| Task brief |
The full set of entries below should be transcribed exactly.

| Exercise material |
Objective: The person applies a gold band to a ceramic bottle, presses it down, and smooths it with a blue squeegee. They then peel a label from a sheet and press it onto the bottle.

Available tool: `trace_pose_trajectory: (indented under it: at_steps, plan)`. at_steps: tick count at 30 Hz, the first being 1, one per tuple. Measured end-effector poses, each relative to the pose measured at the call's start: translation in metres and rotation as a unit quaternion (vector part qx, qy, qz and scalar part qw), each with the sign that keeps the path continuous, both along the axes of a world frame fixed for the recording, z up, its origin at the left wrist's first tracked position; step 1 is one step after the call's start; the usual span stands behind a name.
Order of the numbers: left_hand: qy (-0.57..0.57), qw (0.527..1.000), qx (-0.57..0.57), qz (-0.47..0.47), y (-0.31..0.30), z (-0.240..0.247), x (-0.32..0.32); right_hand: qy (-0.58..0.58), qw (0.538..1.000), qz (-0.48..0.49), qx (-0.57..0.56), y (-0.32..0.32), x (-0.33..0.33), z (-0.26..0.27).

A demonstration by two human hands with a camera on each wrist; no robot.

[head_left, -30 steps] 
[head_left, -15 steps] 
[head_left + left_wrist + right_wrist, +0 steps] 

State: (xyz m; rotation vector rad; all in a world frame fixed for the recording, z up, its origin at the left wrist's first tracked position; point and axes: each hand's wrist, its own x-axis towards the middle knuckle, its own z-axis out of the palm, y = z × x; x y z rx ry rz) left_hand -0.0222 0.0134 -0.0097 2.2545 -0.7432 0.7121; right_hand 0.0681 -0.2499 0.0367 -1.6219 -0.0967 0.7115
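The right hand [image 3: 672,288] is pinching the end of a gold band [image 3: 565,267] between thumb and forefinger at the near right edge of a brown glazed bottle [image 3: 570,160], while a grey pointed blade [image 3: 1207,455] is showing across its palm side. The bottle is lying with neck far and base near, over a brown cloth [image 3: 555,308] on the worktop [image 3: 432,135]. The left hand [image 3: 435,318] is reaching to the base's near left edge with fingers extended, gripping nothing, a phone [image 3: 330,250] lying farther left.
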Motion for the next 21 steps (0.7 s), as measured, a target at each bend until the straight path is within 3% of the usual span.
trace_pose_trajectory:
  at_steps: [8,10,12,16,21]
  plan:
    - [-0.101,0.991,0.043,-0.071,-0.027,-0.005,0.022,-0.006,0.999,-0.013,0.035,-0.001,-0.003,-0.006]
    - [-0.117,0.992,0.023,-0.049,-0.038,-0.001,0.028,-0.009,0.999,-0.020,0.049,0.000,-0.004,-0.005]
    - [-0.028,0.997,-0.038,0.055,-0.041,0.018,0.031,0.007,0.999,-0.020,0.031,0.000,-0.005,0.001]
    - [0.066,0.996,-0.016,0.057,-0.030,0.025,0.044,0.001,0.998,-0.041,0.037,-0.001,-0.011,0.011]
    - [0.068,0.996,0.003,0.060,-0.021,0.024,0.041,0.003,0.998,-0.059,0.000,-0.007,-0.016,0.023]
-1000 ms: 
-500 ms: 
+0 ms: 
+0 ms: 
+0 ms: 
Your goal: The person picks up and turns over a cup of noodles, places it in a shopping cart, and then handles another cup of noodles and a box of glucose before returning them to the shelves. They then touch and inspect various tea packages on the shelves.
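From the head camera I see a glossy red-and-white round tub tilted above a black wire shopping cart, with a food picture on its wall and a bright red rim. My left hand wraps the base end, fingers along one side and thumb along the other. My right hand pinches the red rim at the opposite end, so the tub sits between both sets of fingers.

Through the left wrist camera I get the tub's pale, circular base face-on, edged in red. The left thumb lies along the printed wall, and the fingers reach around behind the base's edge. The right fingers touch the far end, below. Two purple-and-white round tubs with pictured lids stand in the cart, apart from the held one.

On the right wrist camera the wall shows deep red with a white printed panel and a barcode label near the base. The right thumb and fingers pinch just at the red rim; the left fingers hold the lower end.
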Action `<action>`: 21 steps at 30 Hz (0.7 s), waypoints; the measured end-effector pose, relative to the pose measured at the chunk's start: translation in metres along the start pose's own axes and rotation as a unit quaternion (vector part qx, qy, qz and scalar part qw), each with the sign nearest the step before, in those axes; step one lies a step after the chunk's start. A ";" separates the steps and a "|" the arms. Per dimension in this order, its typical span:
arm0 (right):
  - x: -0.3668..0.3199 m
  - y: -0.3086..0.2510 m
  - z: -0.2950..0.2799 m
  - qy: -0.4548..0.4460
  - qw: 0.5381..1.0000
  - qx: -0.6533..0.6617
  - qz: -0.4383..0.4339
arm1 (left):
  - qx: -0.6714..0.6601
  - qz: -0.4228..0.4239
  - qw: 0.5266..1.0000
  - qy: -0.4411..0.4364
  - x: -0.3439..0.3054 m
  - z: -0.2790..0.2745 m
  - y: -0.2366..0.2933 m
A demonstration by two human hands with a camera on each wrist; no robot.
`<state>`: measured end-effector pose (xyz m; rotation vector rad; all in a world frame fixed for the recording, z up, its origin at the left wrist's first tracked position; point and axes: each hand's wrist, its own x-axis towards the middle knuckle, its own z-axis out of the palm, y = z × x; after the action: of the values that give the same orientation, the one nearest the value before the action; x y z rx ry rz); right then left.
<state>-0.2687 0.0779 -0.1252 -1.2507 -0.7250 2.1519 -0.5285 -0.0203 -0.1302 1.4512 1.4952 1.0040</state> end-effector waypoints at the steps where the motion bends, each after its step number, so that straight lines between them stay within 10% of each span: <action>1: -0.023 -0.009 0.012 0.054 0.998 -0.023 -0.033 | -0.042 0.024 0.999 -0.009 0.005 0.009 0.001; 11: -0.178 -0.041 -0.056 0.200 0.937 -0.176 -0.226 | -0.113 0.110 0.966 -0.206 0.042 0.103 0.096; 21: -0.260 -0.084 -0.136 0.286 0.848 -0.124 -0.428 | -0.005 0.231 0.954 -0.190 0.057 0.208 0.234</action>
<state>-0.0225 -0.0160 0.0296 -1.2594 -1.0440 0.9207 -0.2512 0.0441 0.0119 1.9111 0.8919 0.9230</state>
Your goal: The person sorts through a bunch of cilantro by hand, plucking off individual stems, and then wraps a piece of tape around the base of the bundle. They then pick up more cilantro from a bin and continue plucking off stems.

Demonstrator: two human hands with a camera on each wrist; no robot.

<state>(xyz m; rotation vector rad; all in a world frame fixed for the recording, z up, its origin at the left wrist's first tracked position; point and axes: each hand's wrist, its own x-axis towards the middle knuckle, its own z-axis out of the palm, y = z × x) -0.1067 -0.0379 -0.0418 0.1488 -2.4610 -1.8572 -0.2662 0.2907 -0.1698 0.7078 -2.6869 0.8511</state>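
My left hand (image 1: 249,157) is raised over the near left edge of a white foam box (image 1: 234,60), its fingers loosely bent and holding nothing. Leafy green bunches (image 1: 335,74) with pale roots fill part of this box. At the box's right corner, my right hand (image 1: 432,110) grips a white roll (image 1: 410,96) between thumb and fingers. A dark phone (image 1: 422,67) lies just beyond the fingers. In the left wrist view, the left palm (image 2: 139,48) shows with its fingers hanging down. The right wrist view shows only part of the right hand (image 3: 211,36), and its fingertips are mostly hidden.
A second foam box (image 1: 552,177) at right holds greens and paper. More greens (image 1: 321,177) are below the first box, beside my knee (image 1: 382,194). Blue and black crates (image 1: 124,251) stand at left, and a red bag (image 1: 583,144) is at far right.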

| Written response |
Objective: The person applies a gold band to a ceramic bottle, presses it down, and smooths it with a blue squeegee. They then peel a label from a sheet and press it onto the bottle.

Available tool: `trace_pose_trajectory: (indented under it: at_steps, plan)`. at_steps: tick count at 30 Hz, the first being 1, one per tuple. Measured end-effector poses, each relative to the pose measured at the call's start: translation in metres and rotation as a unit quaternion (vector part qx, qy, qz and scalar part qw), each with the sign that keeps the path continuous, both along the axes of a world frame fixed for the recording, z up, its origin at the left wrist's first tracked position; step 1 is one step after the call's start; the usual span stands behind a name.
Order of the numbers: left_hand: qy (-0.57..0.57), qw (0.527..1.000), qx (-0.57..0.57), qz (-0.47..0.47), y (-0.31..0.30), z (-0.240..0.247), x (-0.32..0.32); right_hand: qy (-0.58..0.58), qw (0.538..1.000), qz (-0.48..0.49), qx (-0.57..0.56), y (-0.32..0.32), x (-0.33..0.33), z (-0.26..0.27).

A demonstration by two human hands with a camera on each wrist; no robot.

[head_left, -30 steps] 
[head_left, -15 steps] 
[head_left + left_wrist + right_wrist, +0 steps] 

State: (xyz m; rotation vector rad; all in a world frame fixed for the recording, z up, its origin at the left wrist's first tracked position; point and axes: each hand's wrist, its own x-axis towards the middle knuckle, its own z-axis out of the palm, y = z × x; x y z rx ry rz) left_hand -0.0222 0.0134 -0.0097 2.2545 -0.7432 0.7121; right_hand 0.0681 -0.2499 0.0367 -1.6219 -0.0967 0.7115
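The right hand [image 3: 672,288] is pinching the end of a gold band [image 3: 565,267] between thumb and forefinger at the near right edge of a brown glazed bottle [image 3: 570,160], while a grey pointed blade [image 3: 1207,455] is showing across its palm side. The bottle is lying with neck far and base near, over a brown cloth [image 3: 555,308] on the worktop [image 3: 432,135]. The left hand [image 3: 435,318] is reaching to the base's near left edge with fingers extended, gripping nothing, a phone [image 3: 330,250] lying farther left.
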Motion for the next 21 steps (0.7 s), as measured, a target at each bend until the straight path is within 3% of the usual span.
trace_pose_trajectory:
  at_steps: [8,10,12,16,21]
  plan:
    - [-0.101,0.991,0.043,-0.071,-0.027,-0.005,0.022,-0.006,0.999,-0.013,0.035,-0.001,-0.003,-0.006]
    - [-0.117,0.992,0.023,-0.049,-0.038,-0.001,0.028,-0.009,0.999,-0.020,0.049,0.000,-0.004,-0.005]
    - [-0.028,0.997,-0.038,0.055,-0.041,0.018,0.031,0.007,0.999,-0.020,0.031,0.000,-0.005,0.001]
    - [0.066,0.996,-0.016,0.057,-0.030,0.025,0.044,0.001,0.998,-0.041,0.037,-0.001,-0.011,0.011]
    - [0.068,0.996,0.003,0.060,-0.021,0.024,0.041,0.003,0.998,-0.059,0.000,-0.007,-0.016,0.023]
-1000 ms: 
-500 ms: 
+0 ms: 
+0 ms: 
+0 ms: 
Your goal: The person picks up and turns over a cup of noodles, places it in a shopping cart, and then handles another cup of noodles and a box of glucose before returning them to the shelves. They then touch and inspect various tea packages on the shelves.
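From the head camera I see a glossy red-and-white round tub tilted above a black wire shopping cart, with a food picture on its wall and a bright red rim. My left hand wraps the base end, fingers along one side and thumb along the other. My right hand pinches the red rim at the opposite end, so the tub sits between both sets of fingers.

Through the left wrist camera I get the tub's pale, circular base face-on, edged in red. The left thumb lies along the printed wall, and the fingers reach around behind the base's edge. The right fingers touch the far end, below. Two purple-and-white round tubs with pictured lids stand in the cart, apart from the held one.

On the right wrist camera the wall shows deep red with a white printed panel and a barcode label near the base. The right thumb and fingers pinch just at the red rim; the left fingers hold the lower end.
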Action `<action>`: 21 steps at 30 Hz (0.7 s), waypoints; the measured end-effector pose, relative to the pose measured at the chunk's start: translation in metres along the start pose's own axes and rotation as a unit quaternion (vector part qx, qy, qz and scalar part qw), each with the sign nearest the step before, in those axes; step one lies a step after the chunk's start. A ";" separates the steps and a "|" the arms. Per dimension in this order, its typical span:
arm0 (right):
  - x: -0.3668..0.3199 m
  - y: -0.3086..0.2510 m
  - z: -0.2950..0.2799 m
  - qy: -0.4548..0.4460
  - qw: 0.5381..1.0000
  - qx: -0.6533..0.6617
  - qz: -0.4383..0.4339
arm1 (left):
  - qx: -0.6714..0.6601
  - qz: -0.4228..0.4239
  - qw: 0.5266..1.0000
  - qy: -0.4411..0.4364
  - x: -0.3439..0.3054 m
  - z: -0.2790..0.2745 m
  - y: -0.2366..0.2933 m
A demonstration by two human hands with a camera on each wrist; no robot.
`<state>`: measured end-effector pose (xyz m; rotation vector rad; all in a world frame fixed for the recording, z up, its origin at the left wrist's first tracked position; point and axes: each hand's wrist, its own x-axis towards the middle knuckle, its own z-axis out of the palm, y = z × x; after the action: of the values that give the same orientation, the one nearest the value before the action; x y z rx ry rz); right then left.
<state>-0.2687 0.0779 -0.1252 -1.2507 -0.7250 2.1519 -0.5285 -0.0203 -0.1302 1.4512 1.4952 1.0040</state> end-effector waypoints at the steps where the motion bends, each after its step number, so that straight lines between them stay within 10% of each span: <action>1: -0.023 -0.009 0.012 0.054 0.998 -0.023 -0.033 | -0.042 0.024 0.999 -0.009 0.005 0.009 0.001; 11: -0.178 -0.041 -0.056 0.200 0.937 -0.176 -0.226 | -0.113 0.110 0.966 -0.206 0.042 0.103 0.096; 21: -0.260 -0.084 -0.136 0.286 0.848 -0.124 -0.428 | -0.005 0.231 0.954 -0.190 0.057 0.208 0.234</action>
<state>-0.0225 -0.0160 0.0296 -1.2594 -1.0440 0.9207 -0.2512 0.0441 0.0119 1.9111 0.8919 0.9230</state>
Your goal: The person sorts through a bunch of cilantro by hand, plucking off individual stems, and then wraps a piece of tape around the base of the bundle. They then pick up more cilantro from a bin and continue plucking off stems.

Demonstrator: two human hands with a camera on each wrist; no robot.

<state>(xyz m; rotation vector rad; all in a world frame fixed for the recording, z up, its origin at the left wrist's first tracked position; point and axes: each hand's wrist, its own x-axis towards the middle knuckle, its own z-axis out of the palm, y = z × x) -0.1067 -0.0379 -0.0418 0.1488 -2.4610 -1.8572 -0.2662 0.2907 -0.1698 0.7078 -2.6869 0.8511</state>
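My left hand (image 1: 249,157) is raised over the near left edge of a white foam box (image 1: 234,60), its fingers loosely bent and holding nothing. Leafy green bunches (image 1: 335,74) with pale roots fill part of this box. At the box's right corner, my right hand (image 1: 432,110) grips a white roll (image 1: 410,96) between thumb and fingers. A dark phone (image 1: 422,67) lies just beyond the fingers. In the left wrist view, the left palm (image 2: 139,48) shows with its fingers hanging down. The right wrist view shows only part of the right hand (image 3: 211,36), and its fingertips are mostly hidden.
A second foam box (image 1: 552,177) at right holds greens and paper. More greens (image 1: 321,177) are below the first box, beside my knee (image 1: 382,194). Blue and black crates (image 1: 124,251) stand at left, and a red bag (image 1: 583,144) is at far right.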

This answer is finished.